19 Temmuz 2024 Cuma
Toplu taşıma araçlarında duygu sömürüsü yapan dilenciler, kendilerini hasta kılığına sokarak insanların merhamet ve vicdan duygusunu kabartıyorlar. İBB’nin metrobüslerde, trenlerde, Marmaray’da, metroda ve birçok toplu taşıma aracında, duraklarda ve istasyonlarda dilencilik yapan bu insanlar, devletin yardımlarından faydalanıyor olabilirler.
Bu anlamda metrobüs yetkilileriyle görüştüğümüzde, hat amirleri durumu şöyle özetledi: “Bizim, bu kişiler yani dilenciler hakkında yaptırımlar yapma yetkimiz yok. Sadece ilçe belediye zabıta ekiplerine bilgi vererek konu üzerinde çalışıyoruz. Güvenliklerimiz bile müdahil olamıyorlar çünkü kanunlar yetersiz. Yaklaşık bir ay önce, güvenlik arkadaşlarımızdan biri bu dilencilerden küçük bir çocuğu kovalarken karşıdan karşıya geçerken bir araç çarptı ve arkadaşımız bu yüzden soruşturma altına alındı, görevinden oldu ve cezaevinde yatmakta.

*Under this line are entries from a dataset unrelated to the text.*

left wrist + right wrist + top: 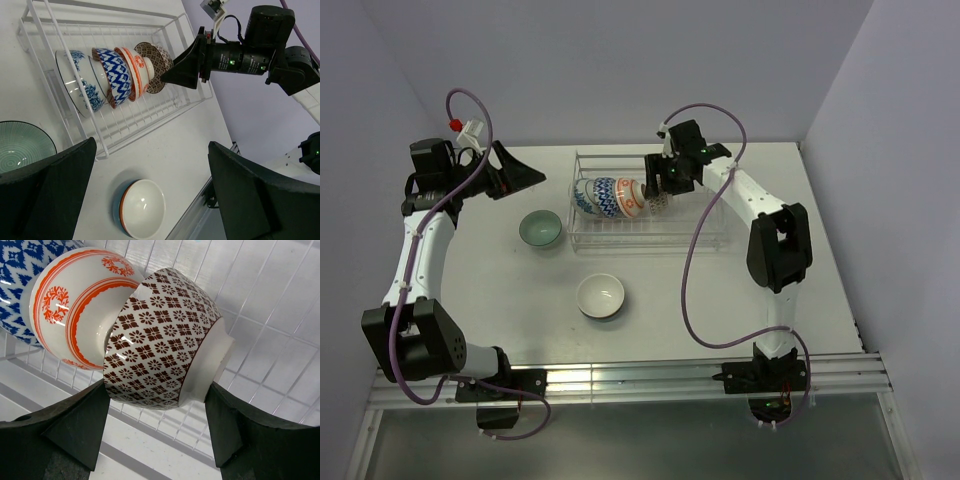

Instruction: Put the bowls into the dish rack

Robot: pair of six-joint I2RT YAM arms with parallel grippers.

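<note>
The dish rack (pixel 700 225) stands at the back middle of the table. Several bowls lean on edge in a row inside it: a blue floral one (pixel 75 82), a blue zigzag one (pixel 114 75), an orange-red patterned one (pixel 65 300) and a brown patterned one (pixel 160 335) at the right end. My right gripper (pixel 156 387) reaches into the rack and is shut on the brown bowl, one finger at its rim side and one at its white foot. My left gripper (pixel 517 175) hovers open and empty left of the rack.
A green bowl (pixel 540 228) sits on the table just left of the rack's front corner. A white bowl with an orange-and-blue outside (pixel 601 296) sits nearer the front, in the middle. The rack's right half (pixel 705 200) holds nothing.
</note>
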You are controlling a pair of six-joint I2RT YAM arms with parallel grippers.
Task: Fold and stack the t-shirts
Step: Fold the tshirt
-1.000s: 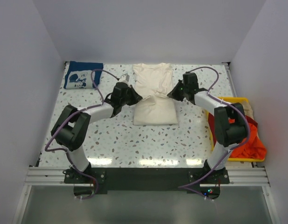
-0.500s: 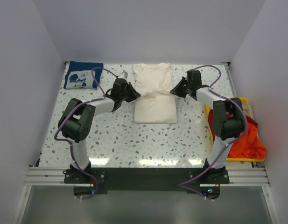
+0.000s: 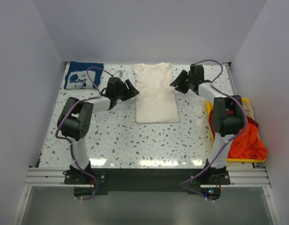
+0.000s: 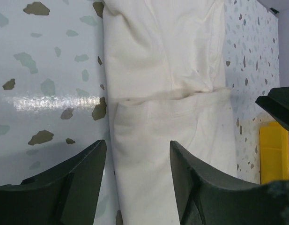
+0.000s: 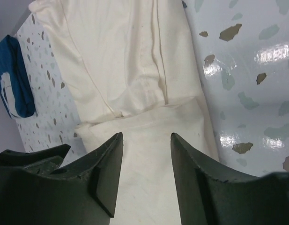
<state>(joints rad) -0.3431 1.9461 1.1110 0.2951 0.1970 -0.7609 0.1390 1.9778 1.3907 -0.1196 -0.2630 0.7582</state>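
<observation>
"How do the two arms stand?"

"Both reach far forward over the speckled surface [image 3: 121,136], forearms angling inward. The left arm's fingers [image 3: 131,89] hover just left of the plain cream folded t-shirt [image 3: 156,101] at mid-surface, and the right arm's fingers [image 3: 176,84] just right of it. Both pairs are spread apart, gripping nothing."

"What does only the overhead view show?"

"The folded navy blue t-shirt with white print [image 3: 82,75] in the far left corner. The orange-red t-shirt [image 3: 249,145] and the beige t-shirt [image 3: 249,110] lie heaped in the yellow plastic bin [image 3: 246,99] at the right edge."

"And the wrist views?"

"The cream shirt's doubled layer, with its edge crossing the cloth."
</observation>
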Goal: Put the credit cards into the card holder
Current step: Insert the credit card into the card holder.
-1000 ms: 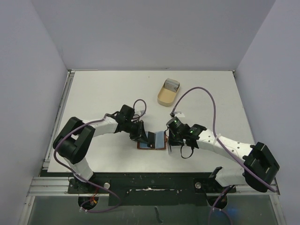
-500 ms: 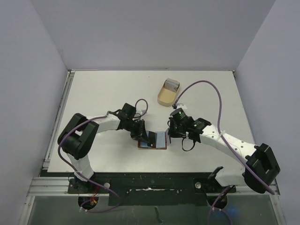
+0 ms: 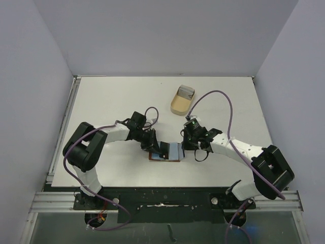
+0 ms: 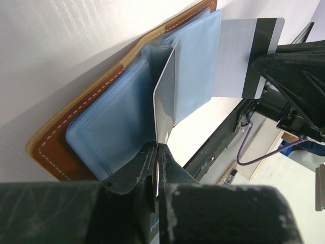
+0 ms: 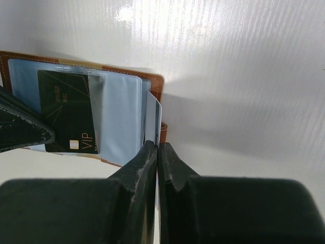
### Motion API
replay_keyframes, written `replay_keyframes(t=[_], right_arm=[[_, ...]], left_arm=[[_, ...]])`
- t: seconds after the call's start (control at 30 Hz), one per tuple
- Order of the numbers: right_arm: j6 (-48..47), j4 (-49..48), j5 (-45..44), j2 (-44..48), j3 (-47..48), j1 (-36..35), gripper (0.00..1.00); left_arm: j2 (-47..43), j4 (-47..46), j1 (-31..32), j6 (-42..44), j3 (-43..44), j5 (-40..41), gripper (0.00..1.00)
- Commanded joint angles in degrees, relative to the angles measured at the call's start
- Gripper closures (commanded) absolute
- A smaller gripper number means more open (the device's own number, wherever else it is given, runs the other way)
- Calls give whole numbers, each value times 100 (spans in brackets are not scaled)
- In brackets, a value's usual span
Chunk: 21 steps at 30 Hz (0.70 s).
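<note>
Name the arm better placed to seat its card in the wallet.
Likely left: the left gripper holds a black VIP card among the blue sleeves of the brown leather wallet; the right gripper's pale striped card is at the outer edge.

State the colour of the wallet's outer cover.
The wallet is reddish-brown with pale stitching; left wrist view shows it best.

Overhead view; wrist cameras close, sharing card holder (image 4: 106,127).
</note>
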<state>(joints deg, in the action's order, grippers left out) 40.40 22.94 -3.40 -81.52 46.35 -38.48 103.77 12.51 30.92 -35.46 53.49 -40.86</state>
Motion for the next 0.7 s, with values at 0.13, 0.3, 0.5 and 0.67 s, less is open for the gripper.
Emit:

Bu durumu tam bir aydır takip ediyoruz. Bu dilenci takımının arkasında kimler var, kim bunlar, neden milletin vicdan duygularından faydalanıyorlar? Bu asalaklar gibi toplu taşıma araçlarında dilenmek zorunda kalıyorlar. ‘Açım’ pankartları önlerinde duruyor. Bu ülkenin devleti bu insanları keşfetmiyor mu? Hadi öyle diyelim ve buna tamam diyelim, engelli kartlarını kullanarak insanlardan nakdi destek istemek nedir?

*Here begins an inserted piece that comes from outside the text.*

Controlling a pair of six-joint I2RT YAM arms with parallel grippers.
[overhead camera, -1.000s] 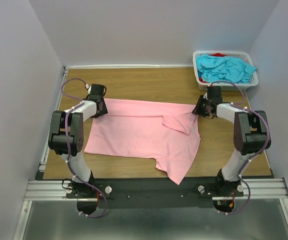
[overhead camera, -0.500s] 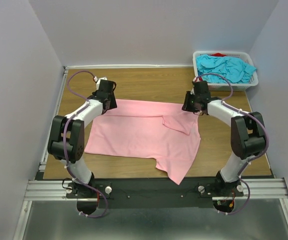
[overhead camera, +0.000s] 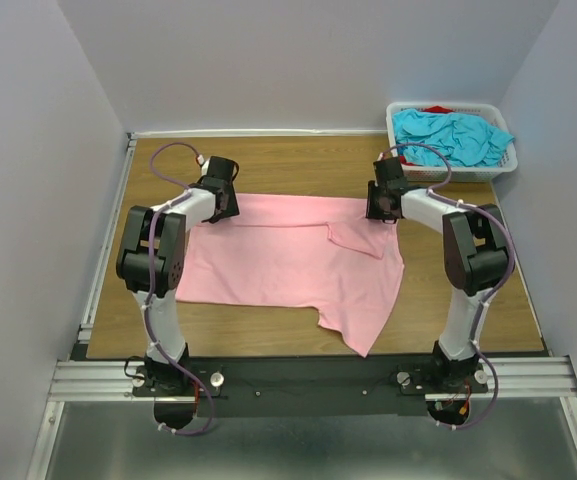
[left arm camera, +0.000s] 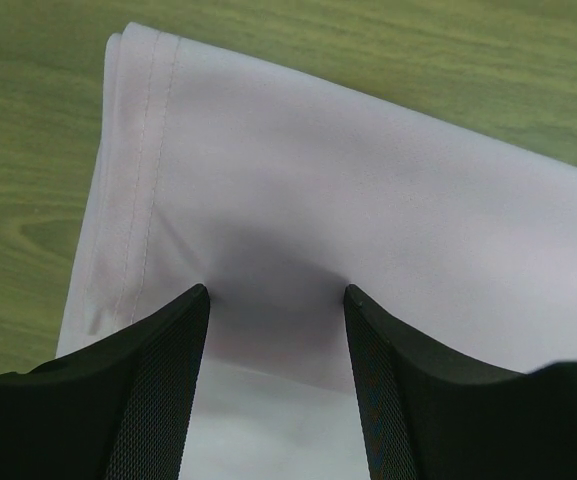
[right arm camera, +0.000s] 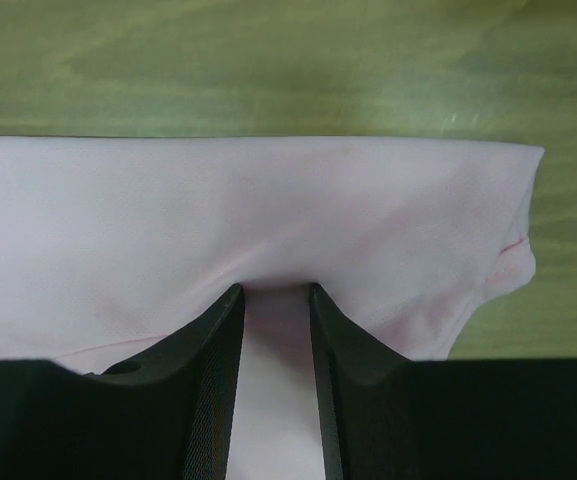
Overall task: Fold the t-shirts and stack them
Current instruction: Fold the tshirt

Bu yanıltıcı soygunculuğun takibini yaklaşık bir aydır yapmaktayız. Zabıta ekipleri belirli günlerde bu dilencileri toplayıp sadece 250 TL bir ceza kesip ellerindekilere el koyup salıveriyorlar. Bunlar yine toplanıp önceki dilenciliklerine devam ediyorlar. Kanunların zayıf ve yetersiz olduğu ortada. Bu insanlara ne yapılabilir? Bu insanlara yardım eli uzatılması gerekir fakat bu mümkün olmuyor. Bu yüzden geçim sıkıntısı artmakta olan ekonomimizin yüksek olduğu bu dönemlerde neler yaşanmakta hepimiz az çok bilincindeyiz.

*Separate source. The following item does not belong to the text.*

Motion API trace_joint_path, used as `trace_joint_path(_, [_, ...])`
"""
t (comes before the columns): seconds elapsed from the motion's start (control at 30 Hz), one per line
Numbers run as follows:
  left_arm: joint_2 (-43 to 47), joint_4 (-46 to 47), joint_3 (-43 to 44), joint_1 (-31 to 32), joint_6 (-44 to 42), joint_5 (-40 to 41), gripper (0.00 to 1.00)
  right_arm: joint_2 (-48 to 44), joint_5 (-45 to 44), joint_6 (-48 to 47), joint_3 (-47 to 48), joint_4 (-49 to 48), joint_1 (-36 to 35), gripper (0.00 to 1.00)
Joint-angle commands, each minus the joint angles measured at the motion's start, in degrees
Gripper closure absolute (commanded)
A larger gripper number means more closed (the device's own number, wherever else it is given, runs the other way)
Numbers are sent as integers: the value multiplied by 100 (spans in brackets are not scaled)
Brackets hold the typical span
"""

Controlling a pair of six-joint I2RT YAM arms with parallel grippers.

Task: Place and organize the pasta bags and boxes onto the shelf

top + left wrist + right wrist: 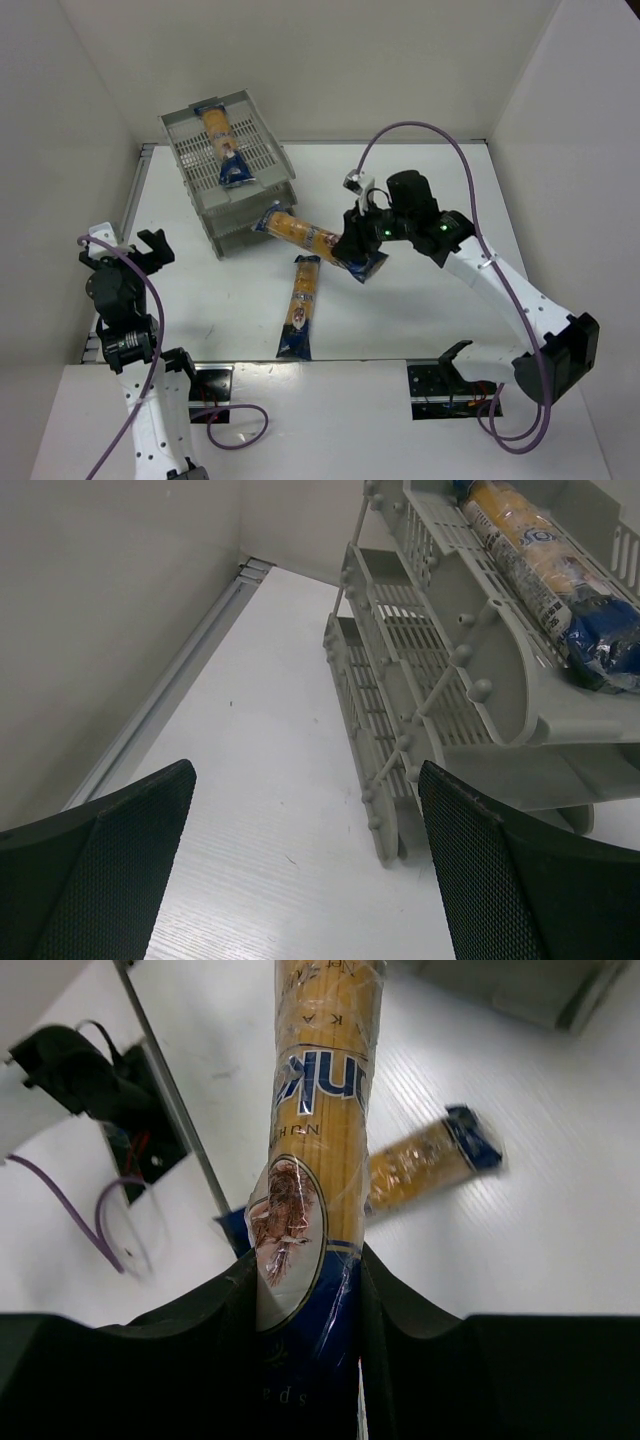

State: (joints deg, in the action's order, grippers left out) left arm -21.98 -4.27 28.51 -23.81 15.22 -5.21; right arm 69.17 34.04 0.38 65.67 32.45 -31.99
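The grey three-tier shelf point(205, 200) stands at the back left, also in the left wrist view point(430, 670). One pasta bag point(222, 145) lies in its top tray, also seen in the left wrist view point(540, 570). My right gripper point(352, 247) is shut on a second pasta bag point(305, 232) near its blue end, holding it with its far end at the shelf's front; it fills the right wrist view point(320, 1160). A third bag point(300, 305) lies on the table, also in the right wrist view point(425, 1165). My left gripper point(120, 250) is open and empty, left of the shelf.
White walls enclose the table on the left, back and right. A metal rail point(170, 680) runs along the left wall. The arm bases and purple cables point(235, 425) sit at the near edge.
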Motion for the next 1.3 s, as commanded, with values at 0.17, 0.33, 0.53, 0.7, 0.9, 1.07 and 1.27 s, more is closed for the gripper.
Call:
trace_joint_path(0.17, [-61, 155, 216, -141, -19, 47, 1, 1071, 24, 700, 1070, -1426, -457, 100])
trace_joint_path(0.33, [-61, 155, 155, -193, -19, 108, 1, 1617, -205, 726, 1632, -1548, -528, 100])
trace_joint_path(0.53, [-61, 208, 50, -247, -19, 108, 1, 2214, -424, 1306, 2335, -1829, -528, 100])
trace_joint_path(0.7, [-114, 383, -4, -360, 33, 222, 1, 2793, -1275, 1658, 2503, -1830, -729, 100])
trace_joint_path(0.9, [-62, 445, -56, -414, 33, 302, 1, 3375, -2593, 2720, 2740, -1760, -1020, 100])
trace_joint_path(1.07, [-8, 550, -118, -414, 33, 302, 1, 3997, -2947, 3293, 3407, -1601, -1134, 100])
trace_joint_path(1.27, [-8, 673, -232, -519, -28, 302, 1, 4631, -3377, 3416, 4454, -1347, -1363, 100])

Herkes biliyor ki bu sömürge çeteleşme halini almış. Hepimiz vicdan ve merhamet sahibiyiz, bu konunun ucu da kolluk kuvvetlerine dayanıyor. Sömürgenin arkasından koşmak yerine uğraşmak, bir Türk halkıyız her zaman birileri ortaya çıkar. Mutlaka yardım eden vicdan ve merhamet duygulularımız var. Her şey bir anda gelinen noktada dünyanın dış devletlerinde belki bu kadar üzücü bir tablo yaşanmamaktadır. Bu dünya öyle zalim ki, her yaşamın aynasında bir çile, gam, keder ve dert yatmakta.
Değerli okurlar, günümüzde ihtiyaç sahipleri çok. Yokluk, naçarlık almış yürümüş. Başka memleketlerden gelen vatandaşlar, bu İstanbul gibi büyük şehirde varlıklı olmaya gelen tüm insanlar burada yer ve yurt sahibi olmaya çaba göstermeye çalışıyor. Lakin umdukları kapılar kapalı olarak karşılarına çıkıyor. Yalan dolan içinde yaşamaya başlanmıştır. Fakirlik hat safhada. Gelinen nokta, bir lokma ekmeği arar olmuşlar. Son çareleri dilenmeye başlamışlar. Bu yüzden köprülerde, toplu taşıma araçlarında, raylı toplu taşımalarda, türlü sıfatlara bürünerek insanların vicdan ve merhamet duygusunu kabartarak para toplayıp geçimlerini sağlıyorlar.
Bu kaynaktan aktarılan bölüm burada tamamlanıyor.